• [Given data]:
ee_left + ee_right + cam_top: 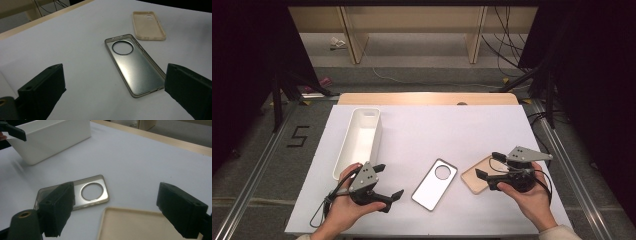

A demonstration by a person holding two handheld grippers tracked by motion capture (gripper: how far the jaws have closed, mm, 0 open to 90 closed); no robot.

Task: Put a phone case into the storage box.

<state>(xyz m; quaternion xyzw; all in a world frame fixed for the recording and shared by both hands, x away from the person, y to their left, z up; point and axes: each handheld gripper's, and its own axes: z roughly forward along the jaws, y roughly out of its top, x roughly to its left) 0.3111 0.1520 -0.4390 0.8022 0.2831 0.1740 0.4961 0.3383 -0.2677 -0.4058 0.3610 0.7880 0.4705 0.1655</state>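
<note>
Both grippers, left [388,181] and right [488,165], with jaws spread wide and nothing pinched. Beige soft-rubber phone case [478,174] lying flat just under the right gripper, beside a clear grey-rimmed phone case with a round camera hole [435,184]; long white plastic bin [358,141] near the left hand. Risk ahead: thin rim (flush on the white tabletop [427,127]) slipping from the pads, or skidding into its neighbour.
</note>
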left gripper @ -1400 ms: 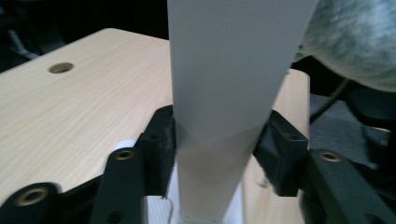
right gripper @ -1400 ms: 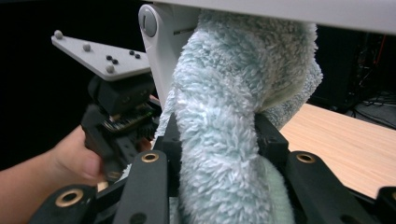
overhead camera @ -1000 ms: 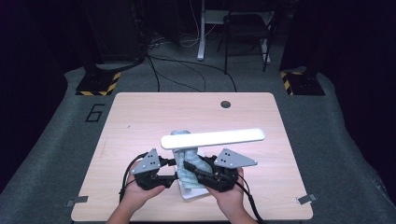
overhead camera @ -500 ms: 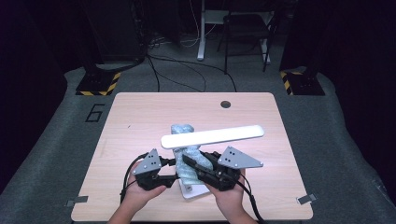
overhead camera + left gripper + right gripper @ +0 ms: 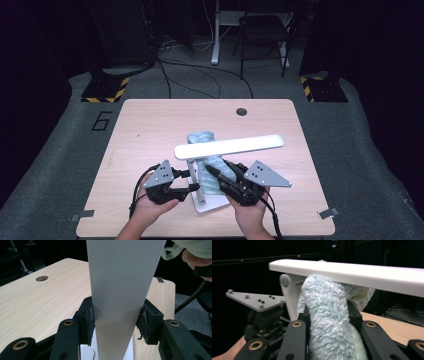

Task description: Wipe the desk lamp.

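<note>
A white desk lamp stands near the table's front edge, its long light bar [image 5: 230,146] level above its base [image 5: 210,204]. My left gripper [image 5: 192,181] is shut on the lamp's upright stem [image 5: 122,290], with both pads pressed against its sides. My right gripper [image 5: 220,172] is shut on a fluffy pale-blue cloth [image 5: 327,315]. Its jaws have just been closing on that cloth. The cloth rises under the light bar [image 5: 352,272] beside the stem [image 5: 289,295], and its far end [image 5: 202,137] lies on the table behind the lamp.
The wooden table [image 5: 150,130] has a cable hole [image 5: 242,111] at the back right. Tape tabs [image 5: 327,213] mark its front corners. Grey floor with a painted 6 [image 5: 102,121] surrounds it, and a chair [image 5: 262,30] and cables stand behind.
My right gripper has shifted slightly with the cloth beside the lamp's stem. The left gripper and the lamp have kept still.
</note>
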`<state>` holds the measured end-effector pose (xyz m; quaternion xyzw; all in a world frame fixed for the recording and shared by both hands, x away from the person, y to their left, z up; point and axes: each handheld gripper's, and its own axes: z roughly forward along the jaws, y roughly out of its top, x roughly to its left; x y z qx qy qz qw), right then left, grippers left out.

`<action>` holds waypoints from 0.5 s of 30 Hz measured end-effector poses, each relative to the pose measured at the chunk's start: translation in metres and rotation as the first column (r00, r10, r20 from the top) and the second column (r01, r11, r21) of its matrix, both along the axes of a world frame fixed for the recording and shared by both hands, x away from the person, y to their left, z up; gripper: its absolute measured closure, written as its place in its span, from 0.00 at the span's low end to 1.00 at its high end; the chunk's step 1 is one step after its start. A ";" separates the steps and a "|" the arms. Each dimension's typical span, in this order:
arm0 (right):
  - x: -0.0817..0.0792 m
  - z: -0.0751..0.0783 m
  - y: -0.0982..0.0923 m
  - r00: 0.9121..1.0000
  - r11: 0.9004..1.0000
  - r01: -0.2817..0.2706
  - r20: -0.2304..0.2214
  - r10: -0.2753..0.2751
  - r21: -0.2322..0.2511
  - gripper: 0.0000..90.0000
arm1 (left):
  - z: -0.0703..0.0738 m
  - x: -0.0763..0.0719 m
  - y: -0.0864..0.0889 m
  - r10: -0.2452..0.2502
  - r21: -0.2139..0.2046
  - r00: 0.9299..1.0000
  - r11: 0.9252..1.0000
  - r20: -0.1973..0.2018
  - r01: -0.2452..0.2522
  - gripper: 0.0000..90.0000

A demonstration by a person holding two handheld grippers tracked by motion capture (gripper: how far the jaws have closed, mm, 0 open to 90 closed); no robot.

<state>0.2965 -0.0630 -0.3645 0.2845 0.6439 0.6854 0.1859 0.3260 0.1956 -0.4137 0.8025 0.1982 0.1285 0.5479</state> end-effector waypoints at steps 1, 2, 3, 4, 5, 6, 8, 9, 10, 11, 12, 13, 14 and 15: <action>0.001 -0.001 -0.003 1.000 1.000 0.014 -0.001 -0.014 0.004 0.77 | 0.000 0.000 0.000 0.000 0.001 1.000 1.000 0.001 0.000 0.59; 0.002 -0.002 -0.006 1.000 1.000 0.025 -0.005 -0.025 0.006 0.77 | 0.000 0.000 0.000 0.000 -0.001 1.000 1.000 0.000 0.000 0.59; 0.002 -0.003 -0.008 0.999 0.999 0.034 -0.008 -0.034 0.010 0.77 | -0.001 0.000 0.000 0.003 -0.008 1.000 1.000 0.003 -0.003 0.59; 0.004 -0.004 -0.011 0.999 0.999 0.047 -0.012 -0.047 0.016 0.77 | 0.000 0.000 0.000 0.003 -0.005 1.000 1.000 0.006 -0.003 0.59; 0.005 -0.005 -0.015 0.998 0.998 0.059 -0.018 -0.059 0.023 0.77 | 0.000 0.000 0.000 0.004 0.000 1.000 1.000 0.006 -0.004 0.59; 0.006 -0.007 -0.019 0.997 0.997 0.072 -0.024 -0.071 0.031 0.77 | 0.000 0.000 0.000 0.004 0.000 1.000 1.000 0.006 -0.004 0.59; 0.008 -0.009 -0.026 0.995 0.994 0.096 -0.041 -0.094 0.049 0.76 | 0.000 0.000 0.000 0.002 -0.003 1.000 1.000 0.007 -0.002 0.59; 0.008 -0.010 -0.031 0.993 0.993 0.109 -0.047 -0.106 0.055 0.76 | 0.000 0.000 0.000 0.004 0.000 1.000 1.000 0.006 -0.004 0.59; 0.009 -0.012 -0.035 0.992 0.991 0.123 -0.045 -0.121 0.054 0.76 | 0.000 0.000 0.000 0.005 -0.003 1.000 1.000 0.009 -0.005 0.59; 0.010 -0.013 -0.040 0.990 0.989 0.136 -0.052 -0.133 0.059 0.76 | 0.000 0.000 0.000 0.004 0.000 1.000 1.000 0.007 -0.004 0.59; 0.010 -0.014 -0.044 0.988 0.987 0.147 -0.058 -0.144 0.064 0.76 | 0.000 0.000 0.000 0.004 0.002 1.000 1.000 0.007 -0.004 0.59; 0.011 -0.014 -0.049 0.986 0.985 0.160 -0.056 -0.156 0.062 0.76 | 0.000 0.000 0.000 0.005 0.002 1.000 1.000 0.007 -0.005 0.59; 0.011 -0.015 -0.055 0.983 0.983 0.174 -0.064 -0.170 0.063 0.76 | 0.000 0.000 0.000 0.004 -0.001 1.000 1.000 0.008 -0.004 0.59; 0.012 -0.016 -0.059 0.981 0.981 0.185 -0.068 -0.181 0.062 0.76 | 0.000 0.000 0.000 0.005 0.001 1.000 1.000 0.006 -0.005 0.59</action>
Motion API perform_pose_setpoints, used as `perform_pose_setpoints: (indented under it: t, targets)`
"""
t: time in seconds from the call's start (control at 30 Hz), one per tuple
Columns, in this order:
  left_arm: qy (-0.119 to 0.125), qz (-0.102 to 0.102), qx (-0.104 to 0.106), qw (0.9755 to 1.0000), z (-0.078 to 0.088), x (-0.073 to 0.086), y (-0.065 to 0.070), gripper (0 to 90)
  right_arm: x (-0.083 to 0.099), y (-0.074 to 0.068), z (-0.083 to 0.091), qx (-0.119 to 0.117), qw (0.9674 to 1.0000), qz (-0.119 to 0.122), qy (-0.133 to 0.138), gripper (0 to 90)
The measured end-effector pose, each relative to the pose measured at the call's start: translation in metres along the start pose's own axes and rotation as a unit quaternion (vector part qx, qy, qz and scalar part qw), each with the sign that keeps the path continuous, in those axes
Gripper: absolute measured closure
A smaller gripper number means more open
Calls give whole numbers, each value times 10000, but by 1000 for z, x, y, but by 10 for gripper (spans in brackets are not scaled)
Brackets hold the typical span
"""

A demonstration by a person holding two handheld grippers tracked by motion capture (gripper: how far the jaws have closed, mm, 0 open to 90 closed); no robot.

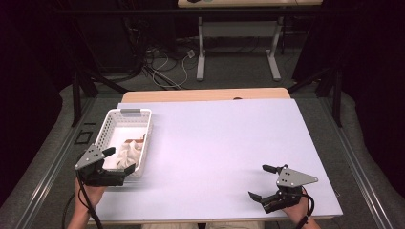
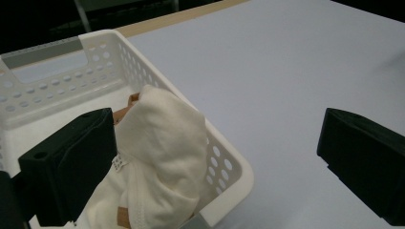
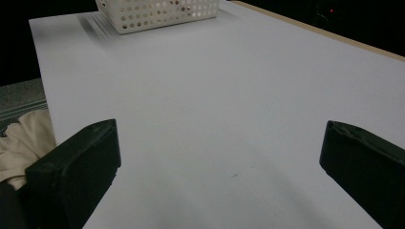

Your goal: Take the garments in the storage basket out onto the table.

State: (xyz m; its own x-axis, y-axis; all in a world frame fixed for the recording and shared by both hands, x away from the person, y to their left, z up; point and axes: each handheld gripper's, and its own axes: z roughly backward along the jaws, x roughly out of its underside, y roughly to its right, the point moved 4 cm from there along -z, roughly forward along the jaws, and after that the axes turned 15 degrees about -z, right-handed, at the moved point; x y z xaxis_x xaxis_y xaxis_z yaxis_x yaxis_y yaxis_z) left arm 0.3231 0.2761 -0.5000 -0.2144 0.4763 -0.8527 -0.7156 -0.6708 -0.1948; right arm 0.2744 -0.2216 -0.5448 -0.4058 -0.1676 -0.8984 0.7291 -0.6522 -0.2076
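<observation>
A white perforated basket (image 1: 143, 125) (image 2: 235, 163) (image 3: 143, 19) stands at the table's left side. Inside it lies a bunched cream cloth (image 1: 128, 153) (image 2: 162, 143), with a small brown item (image 1: 136, 140) (image 2: 125, 112) behind it. My left gripper (image 1: 120, 160) (image 2: 216, 138) is open at the basket's near end, straddling its right wall: one jaw is inside beside the cloth, the other outside over the table. It holds nothing. My right gripper (image 1: 258, 181) (image 3: 219, 148) is open and holds nothing, low over the bare white table top (image 1: 224, 138) (image 3: 215, 95) at the front right.
Wood edge (image 1: 205, 94) shows beyond the white top at the back. Black frame rails (image 1: 348, 148) run along both sides. Cables (image 1: 162, 67) and another table's legs (image 1: 200, 52) are on the floor behind. Cream fabric (image 3: 21, 138) shows past the near table edge.
</observation>
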Motion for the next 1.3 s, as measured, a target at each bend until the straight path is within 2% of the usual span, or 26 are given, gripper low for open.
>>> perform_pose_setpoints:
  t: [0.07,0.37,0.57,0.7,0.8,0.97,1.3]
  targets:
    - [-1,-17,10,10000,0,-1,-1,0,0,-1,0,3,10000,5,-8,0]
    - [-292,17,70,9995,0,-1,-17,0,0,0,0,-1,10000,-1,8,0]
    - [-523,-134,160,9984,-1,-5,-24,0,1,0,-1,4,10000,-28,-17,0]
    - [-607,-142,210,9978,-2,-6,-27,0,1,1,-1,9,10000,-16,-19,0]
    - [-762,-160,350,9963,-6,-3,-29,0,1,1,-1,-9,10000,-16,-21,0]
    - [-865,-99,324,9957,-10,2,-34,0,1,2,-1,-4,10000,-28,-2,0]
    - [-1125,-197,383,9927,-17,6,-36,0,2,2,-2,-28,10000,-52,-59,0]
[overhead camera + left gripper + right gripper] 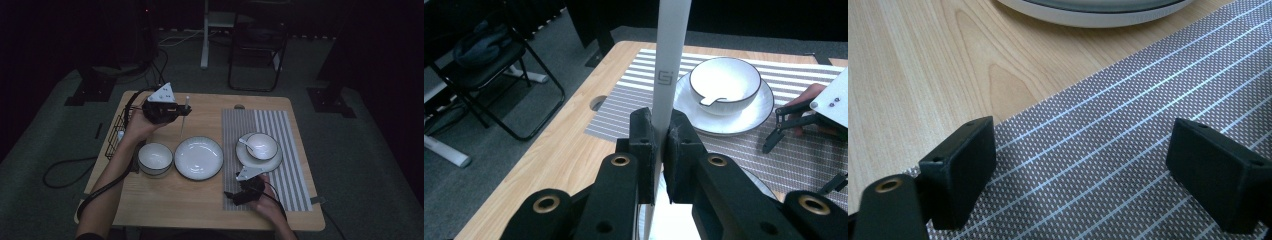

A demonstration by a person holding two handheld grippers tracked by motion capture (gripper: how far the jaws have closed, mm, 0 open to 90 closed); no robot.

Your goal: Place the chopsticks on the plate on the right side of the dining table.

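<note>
My left gripper [181, 111] hangs over the back left of the wooden table [200, 200], shut on a long white stick-shaped utensil [183, 125] that stands nearly upright. In the left gripper view the white utensil [671, 45], with a small printed mark, is clamped between the pads of that gripper [662, 135]. My right gripper [231, 196] rests low at the front on the striped placemat [290, 170], open with nothing between its fingers. In the right gripper view that gripper [1090, 155] stands wide over the placemat [1128, 150], and a white dish rim [1098, 12] lies beyond it.
A white bowl [155, 158] and a white plate [198, 157] sit side by side on the bare wood. A bowl with a spoon in it [261, 146] stands on a saucer on the placemat. A wire basket [115, 135] hangs at the table's left edge. A chair [257, 50] stands behind.
</note>
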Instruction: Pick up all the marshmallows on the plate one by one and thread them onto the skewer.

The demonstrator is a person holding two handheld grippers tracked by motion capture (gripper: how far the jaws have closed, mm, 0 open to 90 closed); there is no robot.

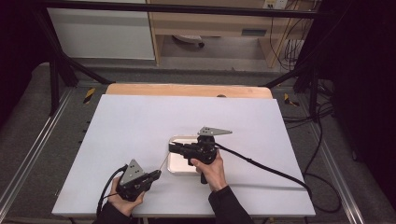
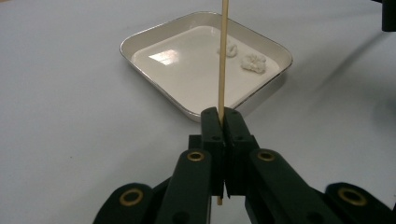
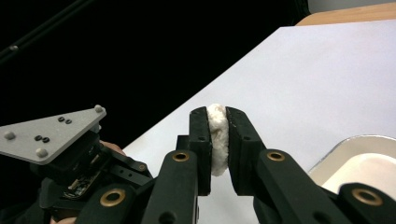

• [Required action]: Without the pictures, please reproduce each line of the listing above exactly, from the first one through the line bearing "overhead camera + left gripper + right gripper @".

• [Completed task]:
ee_left + ee_right + cam_top: 

A demonstration by a person holding two handheld grippers tracked by motion capture (gripper: how far the jaws have closed, mm, 0 open to 90 closed); no robot.

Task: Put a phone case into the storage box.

<state>(xyz m; quaternion xyzw; all in a world frame fixed for the recording and shared by both hands, x away from the person, y to their left, z up; point and axes: each handheld gripper's, and its own axes: z roughly forward along the jaws, y roughly out of its top, x roughly to its left) 0.3111 0.1520 -0.4390 0.8022 0.2831 0.1740 0.4961 0.3383 -0.2677 -0.4058 0.3610 0.7880 0.4705 0.1655</state>
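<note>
Both grippers, left [388,181] and right [488,165], with jaws spread wide and nothing pinched. Beige soft-rubber phone case [478,174] lying flat just under the right gripper, beside a clear grey-rimmed phone case with a round camera hole [435,184]; long white plastic bin [358,141] near the left hand. Risk ahead: thin rim (flush on the white tabletop [427,127]) slipping from the pads, or skidding into its neighbour.
</note>
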left gripper @ -1400 ms: 
right gripper @ -1400 ms: 
overhead camera @ -1000 ms: 
overhead camera @ -500 ms: 
overhead camera + left gripper + right gripper @ +0 ms: 

This output is complete, and the exercise is done.